Balance training and the Athlete/ To the top

Now, as athletes we usually have enough on our plates.  In addition to our S&C program of choice as well as sport specific training, what exactly is the benefit on balance training?  Well, for the older folks it’s clear that balancing and redeveloping proper balance can add years onto lifespan just because once you break a hip the recovery alone can be fatal.  However, for people who are training in sport, there are stark benefits to training balance aside from strengthening our sense for old age.

Firstly, at any age, poor balance leaves us prone to injury.  Recognizing this, recent trends in the diagnosis and rehabilitation of athletic injuries have been placing more and more weight on balance deficiencies.  Among other things, studies are indicating that balance training can enhance dynamic balance ability for up to one year after training with minimal maintenance training.  Other studies, such as this one, are showing that cohorts are using balance measurements to predict injury susceptibility.  For those who have had previous injuries, this is proving worthwhiles – for others, its proving not to work so well.  The point is that clinicians are starting to look at balance as a method for predicting and controlling injuries in athletes and in some cases its working very well.  Aside from injury prevention, some early studies in the matter are also showing that mixing balance with other methods of training can be effective at improving measures of neuromuscular power and control.  To put it more simply, this study shows that a combination of plyometrics and balance training may maximize the effectiveness of training in a group of female athletes.

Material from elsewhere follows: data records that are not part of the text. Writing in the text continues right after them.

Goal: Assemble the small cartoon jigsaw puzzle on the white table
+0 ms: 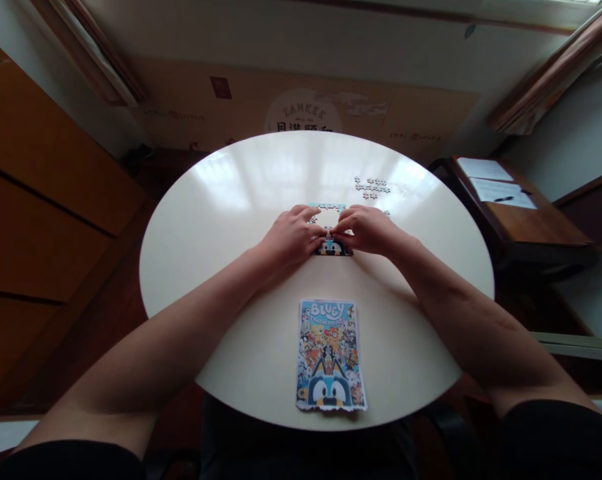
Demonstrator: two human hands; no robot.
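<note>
A partly assembled jigsaw puzzle [332, 249] lies near the middle of the white table, with its border joined around a gap through which pale surface shows. My left hand [295, 235] rests over the puzzle's left edge, its fingers bent around that side. From the right, my right hand [365, 228] has its thumb and fingers pinched at a small puzzle piece [329, 233], just above the printed blue dog face. The fingertips of both hands nearly meet there. My fingers hide the puzzle's two sides.
Several loose puzzle pieces [372, 188] lie beyond my right hand. A torn-edged Bluey picture sheet [329, 353] is near the front edge of the oval table [205, 267]. At the right, a wooden side table [545, 223] carries papers [501, 193] and a pen [505, 199].
</note>
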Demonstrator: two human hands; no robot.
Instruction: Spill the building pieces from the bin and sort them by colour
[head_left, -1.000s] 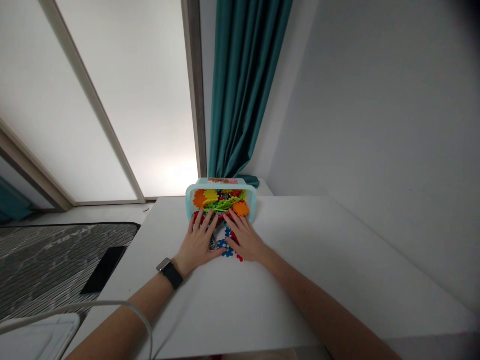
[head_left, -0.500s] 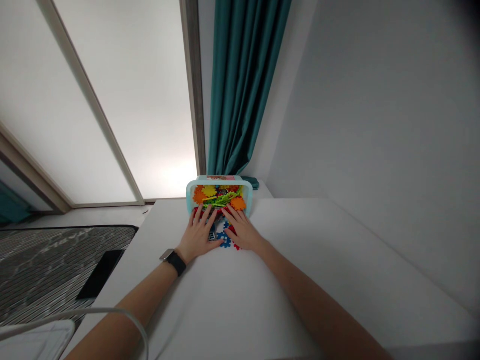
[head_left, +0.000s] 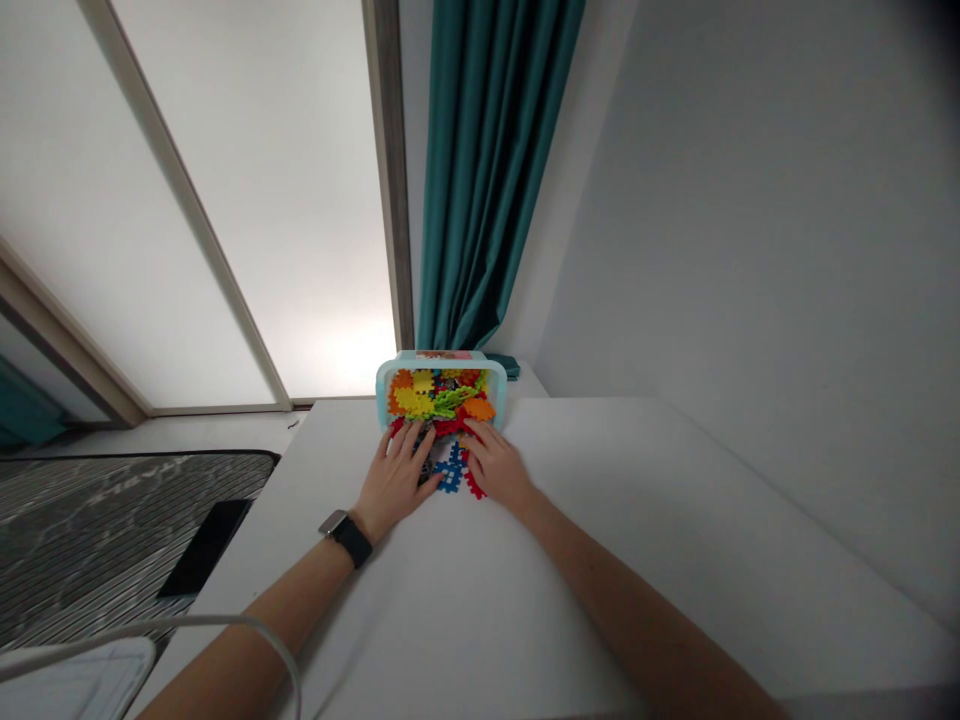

What Balance Training will NOT Do/ To the top

Up until this point, I have been pushing balance training and its benefits pretty hard.  It is worthwhile to take a minute, step back, and look at what balance training will NOT do just so that we can avoid any confusion.

Firstly, balance training may alleviate symptoms or reduce risks but it won’t fix underlying problems in some cases.  For example, if your mother is suffering from osteoporosis she is very susceptible to breaking a hip.  Balance training will help her to avoid the fall but it won’t magically make her bone density increase.  On the plus side, for certain balance deficiencies, specific balance training can be worthwhile as a therapy that does act on the root of the problem

Secondly, studies suggest that balance training may fix some of the balance deficiencies that correlate well with injury rates.  This does NOT imply that balance training will actually avoid injury – it just fixes the markers that are currently being used as correlates.  Compare this to cholesterol.  Cholesterol is NOT the cause of cardiovascular disease but it is used as a correlate for disease.  Fixing the cholesterol problem does not fix the underlying problems such as high stress, high inflammation and inactivity.

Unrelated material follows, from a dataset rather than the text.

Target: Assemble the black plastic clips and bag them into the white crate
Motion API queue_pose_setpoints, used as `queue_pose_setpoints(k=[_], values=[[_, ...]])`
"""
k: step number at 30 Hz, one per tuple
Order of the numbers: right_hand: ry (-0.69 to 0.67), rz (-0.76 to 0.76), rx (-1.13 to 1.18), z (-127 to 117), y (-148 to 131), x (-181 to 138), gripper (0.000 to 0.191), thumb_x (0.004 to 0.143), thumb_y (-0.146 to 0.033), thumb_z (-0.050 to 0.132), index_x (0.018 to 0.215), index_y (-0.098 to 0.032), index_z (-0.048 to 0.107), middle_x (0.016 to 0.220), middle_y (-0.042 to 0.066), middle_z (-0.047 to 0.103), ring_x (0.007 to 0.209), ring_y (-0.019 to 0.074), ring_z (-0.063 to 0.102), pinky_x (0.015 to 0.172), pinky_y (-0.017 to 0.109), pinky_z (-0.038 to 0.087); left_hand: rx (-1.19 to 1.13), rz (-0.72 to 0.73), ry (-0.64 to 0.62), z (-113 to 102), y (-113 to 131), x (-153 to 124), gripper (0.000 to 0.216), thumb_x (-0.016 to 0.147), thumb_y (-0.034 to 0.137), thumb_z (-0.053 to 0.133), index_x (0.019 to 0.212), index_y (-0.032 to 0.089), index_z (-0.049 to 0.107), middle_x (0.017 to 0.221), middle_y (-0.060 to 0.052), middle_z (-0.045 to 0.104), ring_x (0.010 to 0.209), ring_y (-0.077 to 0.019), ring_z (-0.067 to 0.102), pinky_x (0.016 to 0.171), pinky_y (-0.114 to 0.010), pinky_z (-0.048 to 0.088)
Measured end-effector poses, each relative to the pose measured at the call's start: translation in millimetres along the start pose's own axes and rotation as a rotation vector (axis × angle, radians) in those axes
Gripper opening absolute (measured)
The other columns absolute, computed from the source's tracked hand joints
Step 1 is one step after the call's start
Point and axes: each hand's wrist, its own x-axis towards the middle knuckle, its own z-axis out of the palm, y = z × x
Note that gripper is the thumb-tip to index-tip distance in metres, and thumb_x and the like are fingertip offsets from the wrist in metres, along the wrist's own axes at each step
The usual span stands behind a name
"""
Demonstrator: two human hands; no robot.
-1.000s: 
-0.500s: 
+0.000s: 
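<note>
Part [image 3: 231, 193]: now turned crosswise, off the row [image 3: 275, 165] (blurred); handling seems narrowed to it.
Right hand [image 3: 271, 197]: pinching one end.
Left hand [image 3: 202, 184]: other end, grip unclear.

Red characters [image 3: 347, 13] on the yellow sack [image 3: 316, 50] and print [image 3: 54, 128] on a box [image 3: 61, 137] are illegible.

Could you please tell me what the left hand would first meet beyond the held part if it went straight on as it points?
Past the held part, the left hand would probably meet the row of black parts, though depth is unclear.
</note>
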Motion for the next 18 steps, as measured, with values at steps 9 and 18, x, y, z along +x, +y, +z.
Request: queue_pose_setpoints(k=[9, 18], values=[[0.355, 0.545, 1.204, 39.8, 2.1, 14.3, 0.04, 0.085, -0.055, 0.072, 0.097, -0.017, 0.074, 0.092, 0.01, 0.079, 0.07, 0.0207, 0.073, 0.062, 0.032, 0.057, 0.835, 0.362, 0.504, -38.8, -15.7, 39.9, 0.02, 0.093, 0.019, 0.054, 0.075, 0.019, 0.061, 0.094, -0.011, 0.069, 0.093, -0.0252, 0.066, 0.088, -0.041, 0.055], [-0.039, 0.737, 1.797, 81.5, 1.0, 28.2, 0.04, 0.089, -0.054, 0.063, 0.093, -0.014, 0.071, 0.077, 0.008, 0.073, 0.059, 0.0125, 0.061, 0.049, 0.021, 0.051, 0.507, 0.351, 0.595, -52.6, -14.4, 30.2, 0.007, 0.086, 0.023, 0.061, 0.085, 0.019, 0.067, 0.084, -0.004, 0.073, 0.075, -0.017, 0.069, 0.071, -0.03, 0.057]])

Also, certain balance problems originate from problems in the nerve signals such as those from the optic nerve, vestibular systems and muscles.  Balance training may help to increase balance to compensate for these problems (as the two other systems may be able to compensate for the deficiency) but the actual nervous system problems themselves will not be fixed by balance training.

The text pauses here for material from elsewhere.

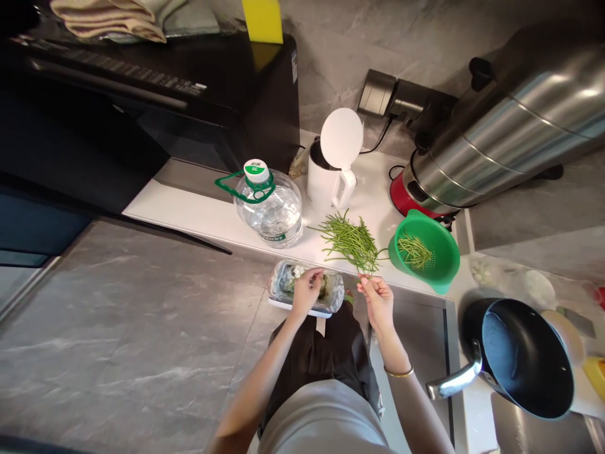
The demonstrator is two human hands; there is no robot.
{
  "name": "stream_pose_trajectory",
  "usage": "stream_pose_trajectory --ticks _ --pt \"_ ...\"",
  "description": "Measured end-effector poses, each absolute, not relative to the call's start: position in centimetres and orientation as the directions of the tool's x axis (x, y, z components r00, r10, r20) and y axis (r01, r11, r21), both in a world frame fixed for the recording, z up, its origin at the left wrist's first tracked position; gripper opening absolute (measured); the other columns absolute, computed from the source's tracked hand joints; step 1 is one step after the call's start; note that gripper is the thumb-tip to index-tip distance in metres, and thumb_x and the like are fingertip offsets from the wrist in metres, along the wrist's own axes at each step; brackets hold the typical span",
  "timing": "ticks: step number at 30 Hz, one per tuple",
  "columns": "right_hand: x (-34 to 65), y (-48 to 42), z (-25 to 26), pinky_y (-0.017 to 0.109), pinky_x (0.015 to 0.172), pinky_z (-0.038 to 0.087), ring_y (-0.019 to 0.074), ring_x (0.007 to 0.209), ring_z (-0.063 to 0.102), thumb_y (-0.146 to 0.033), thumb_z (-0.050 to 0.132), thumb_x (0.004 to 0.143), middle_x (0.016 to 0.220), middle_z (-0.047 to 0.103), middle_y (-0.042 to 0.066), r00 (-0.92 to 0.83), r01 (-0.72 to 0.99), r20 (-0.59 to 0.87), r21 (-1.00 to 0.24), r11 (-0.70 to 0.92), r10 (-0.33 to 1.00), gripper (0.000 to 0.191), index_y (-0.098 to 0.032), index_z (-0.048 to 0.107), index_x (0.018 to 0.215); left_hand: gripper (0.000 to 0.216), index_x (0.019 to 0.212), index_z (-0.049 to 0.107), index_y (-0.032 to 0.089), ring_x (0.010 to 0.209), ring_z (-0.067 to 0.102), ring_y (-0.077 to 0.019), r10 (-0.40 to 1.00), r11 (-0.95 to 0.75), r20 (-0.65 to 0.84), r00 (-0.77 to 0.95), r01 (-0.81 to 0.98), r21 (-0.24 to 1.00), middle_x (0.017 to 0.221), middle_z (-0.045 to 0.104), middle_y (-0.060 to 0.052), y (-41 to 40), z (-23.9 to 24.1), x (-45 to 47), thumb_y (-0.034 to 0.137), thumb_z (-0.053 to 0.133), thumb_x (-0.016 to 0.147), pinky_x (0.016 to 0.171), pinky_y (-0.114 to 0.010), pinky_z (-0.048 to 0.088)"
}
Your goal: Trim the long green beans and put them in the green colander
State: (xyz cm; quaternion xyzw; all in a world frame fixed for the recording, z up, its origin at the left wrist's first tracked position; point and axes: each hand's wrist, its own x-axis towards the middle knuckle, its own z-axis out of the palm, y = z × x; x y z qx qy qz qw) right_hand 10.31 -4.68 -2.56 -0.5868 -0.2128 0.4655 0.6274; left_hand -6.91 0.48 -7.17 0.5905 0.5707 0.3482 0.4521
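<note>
Green stems, main heap: a loose pile of thin green stems (350, 239) lies on the white table (189, 211), just left of the green colander (444, 249).
Green stems, condition: slender, smooth-looking, bright green; most lie slantwise and cross one another, with loose ends poking out around the edge.
Green stems, stray ends: a few reach from the pile toward the colander's left side; contact with it cannot be confirmed.
Green stems, second lot: a smaller, paler, yellow-green bunch (414, 252) sits inside the colander, toward its left side.
Right grip: the right hand (375, 297), left of and nearer the body than the colander, has thumb and forefinger brought together at the pile's near end; whether a stem is between them cannot be told.
Left grip: the left hand (308, 290), farther left of the colander, has its fingers bent downward over a plastic-lined bin (337, 291); whether it grasps anything cannot be told.
Bin contents: partly hidden by the left hand; white bits and dark greenish matter show, otherwise unclear.
Stems in colander: the lower layer is concealed by those above.
Kettle (322, 183): stands beyond and left of the colander, lid raised; its inside is mostly hidden behind the lid.
Steel appliance (510, 142): beyond and right of the colander, cut off by the picture's edge.
Clutter right of the colander: blurred, partly covered by a black pan (529, 359).
</note>
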Motion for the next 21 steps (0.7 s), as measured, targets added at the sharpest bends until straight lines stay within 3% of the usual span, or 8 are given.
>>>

The last point in this vein that I would like to mention relates to Mile Head Injury (MHI).  A few studies point to the fact that MHI can impair balance for a day or two and balance training will not fix these problems during that time.  Additionally, it can be dangerous to engage in balance training in the two days following a mild head injury.  After a hit to the head, it is best to stay off the slackline and high ledges.  Balance will be impaired and it is best to steer clear of balance training at that time.

Training Methods/ To the top

There is no shortage of training methods to improve balance.  For some reason though, very few of these methods have been well represented in peer reviewed studies. In peer reviewed journals, the most represented forms of balance training include the BOSU ball and the balance board – both of which are suboptimal balance training methodologies.  Why are they suboptimal?  The first rule of S&C for any sort of skill enhancement is that the movement should be as close as possible to the target skill.  For general preparedness and sport’s sake, the BOSU ball and balance board are novel and dissimilar to most practical movements.  Other methods of training are rarely inspected for balance work but there is more than enough reason to believe that training in these less-researched methods will be just as beneficial (if not more beneficial due to their similarity to real world and sport related movements).  Below is a short list on the different types of training methods that exist for balance training and even though they aren’t studied directly, there are some interesting studies that are quite relevant when we think about them with respect to balance training.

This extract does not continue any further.